MONDAY’S Seattle City Council vote means it’s now illegal within city limits for licensed mental-health professionals to practice what’s commonly called “gay-conversion therapy” on anyone under the age of 18. Almost to a one, major medical and psychological associations in the United States have called gay-conversion therapy ill-conceived and brutal.

The politics of the matter, however, are far from settled. Five states, the District of Columbia, Miami Beach and Cincinnati already protect children from conversion therapy. But the platform of the Republican National Committee backs parents’ rights to choose conversion therapy for minors. Speaking at the Democratic convention, Chelsea Clinton called the RNC’s embrace of conversion therapy the “most offensive” aspect of its convention and she called conversion therapy “child abuse.”

For anyone wondering precisely what gay-conversion therapy is, there is no neat answer. It’s pretty much any emotionally coercive tactic that a therapist might want to use to try to change a person’s sexual orientation, gender identity or gender expression. That lack of precision and the “desperate times call for desperate measures” approach to a therapy inherently freighted with contempt was actually pioneered by Sigmund Freud, the father of psychoanalysis. And one of his early conversion patients seems to have been his own daughter.

At the age of 23, Anna Freud was content with her old-maid status and enjoying a special friendship with a young woman. That’s when (and, my guess is, why) her father invited her to meet with him nightly for analysis.

He considered lesbianism among adult women to be a far more serious matter — both a moral death sentence and a gateway to mental illness.”

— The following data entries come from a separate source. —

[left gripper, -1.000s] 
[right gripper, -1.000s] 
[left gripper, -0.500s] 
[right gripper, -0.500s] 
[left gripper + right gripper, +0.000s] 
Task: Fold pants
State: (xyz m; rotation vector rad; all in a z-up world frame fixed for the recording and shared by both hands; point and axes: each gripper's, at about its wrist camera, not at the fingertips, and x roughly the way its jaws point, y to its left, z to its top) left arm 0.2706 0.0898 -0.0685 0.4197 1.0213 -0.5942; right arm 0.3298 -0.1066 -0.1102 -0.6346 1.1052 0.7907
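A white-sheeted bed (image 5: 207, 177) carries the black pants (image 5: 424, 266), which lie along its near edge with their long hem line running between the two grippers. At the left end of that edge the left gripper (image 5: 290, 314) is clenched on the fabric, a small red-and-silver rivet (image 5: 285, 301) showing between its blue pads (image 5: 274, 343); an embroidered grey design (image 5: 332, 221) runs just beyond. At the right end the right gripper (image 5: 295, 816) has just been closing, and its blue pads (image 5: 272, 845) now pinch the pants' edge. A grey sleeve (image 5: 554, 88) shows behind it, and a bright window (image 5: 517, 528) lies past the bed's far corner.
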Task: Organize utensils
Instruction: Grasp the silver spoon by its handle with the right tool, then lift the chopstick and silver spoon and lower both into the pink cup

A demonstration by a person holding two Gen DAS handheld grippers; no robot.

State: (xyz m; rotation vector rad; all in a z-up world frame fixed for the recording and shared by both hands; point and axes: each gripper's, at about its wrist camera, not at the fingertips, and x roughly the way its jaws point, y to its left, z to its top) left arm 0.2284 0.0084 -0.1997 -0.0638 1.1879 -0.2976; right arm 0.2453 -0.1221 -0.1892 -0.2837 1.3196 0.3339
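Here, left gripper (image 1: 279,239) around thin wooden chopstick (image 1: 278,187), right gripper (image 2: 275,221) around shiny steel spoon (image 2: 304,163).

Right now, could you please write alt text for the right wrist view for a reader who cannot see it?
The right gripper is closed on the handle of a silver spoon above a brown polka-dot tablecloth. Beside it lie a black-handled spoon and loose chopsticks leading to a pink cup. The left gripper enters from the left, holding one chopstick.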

Yes, Sigmund Freud considered homosexual impulses nearly universal in children and only neurotic in grown men. But he considered lesbianism among adult women to be a far more serious matter — both a moral death sentence and a gateway to mental illness.

Why? Sigmund Freud thought it had to do with male genitalia. (No surprise, right?) The castration complex is a boy’s fear, inherited from apes, that Papa will chop off his member for misbehavior. Fear of castration imbues a boy with morality. Having nothing protuberant to lose, according to Freud, girls never learn right from wrong. Worse, babies are their penis substitutes — or so Freud thought — and girls want them so badly that they hone skills like lying and manipulating, all in hopes of ensnaring a sperm donor.

Sigmund and Anna met six nights a week to discuss her dreams and fantasies. By my count, they met for about 1,000 clinical hours. Anna eventually became a psychoanalyst.

So, what happened? Did conversion therapy by the great Sigmund Freud turn Anna straight?

Anna’s attachment to her young friend did not survive the period of her analysis. Shortly after analysis ended, however, she met Dorothy Burlingham, heir to the Tiffany fortune. They were inseparable for 54 years. They raised Dorothy’s children together.

In 1938, after the Nazis occupied Vienna, the Freud family fled to England. Near London, Anna and Dorothy established a home for war orphans and children separated from their parents by the London Blitz. There they rescued more than 100 infants and children.

Although theirs was an enormous, hard-to-heat house, there was nothing institutional about the feel of their home. Each child was placed in a “family,” parented by a refugee from Eastern Europe, and was treated by an analyst attuned to separation anxiety and war trauma. After V-E Day, the children with living parents returned to their families.

Anna and Dorothy never did come out of the closet. And for decades, Sigmund Freud’s devotees have denied the sexual implications of their friendship. But in an interview with Freudian analyst Isaac Tylim for a 2011 article in the Buenos Aires Herald, Dorothy’s grandson Michael spilled the family beans. A deathbed note left by his father described Anna and Dorothy as intimate in every sense of the word.

I like to think that, were he alive today, Sigmund Freud would be impressed enough by the morality displayed by Anna and Dorothy to change his ideas about lesbians and women in general. I also like to think he would agree with the American Medical Association, the American Psychiatric Association, the American Academy of Pediatrics, the American College of Physicians and virtually every other major medical or psychological association: Gay-conversion therapy is unnecessary and cruel. After all, he was a man of science.

Today, almost 100 years after he started analyzing his own daughter, no one has produced credible evidence that sexual orientation can be altered therapeutically. There is just as little real evidence that it should be attempted. And it’s a terrible thing to do to a child.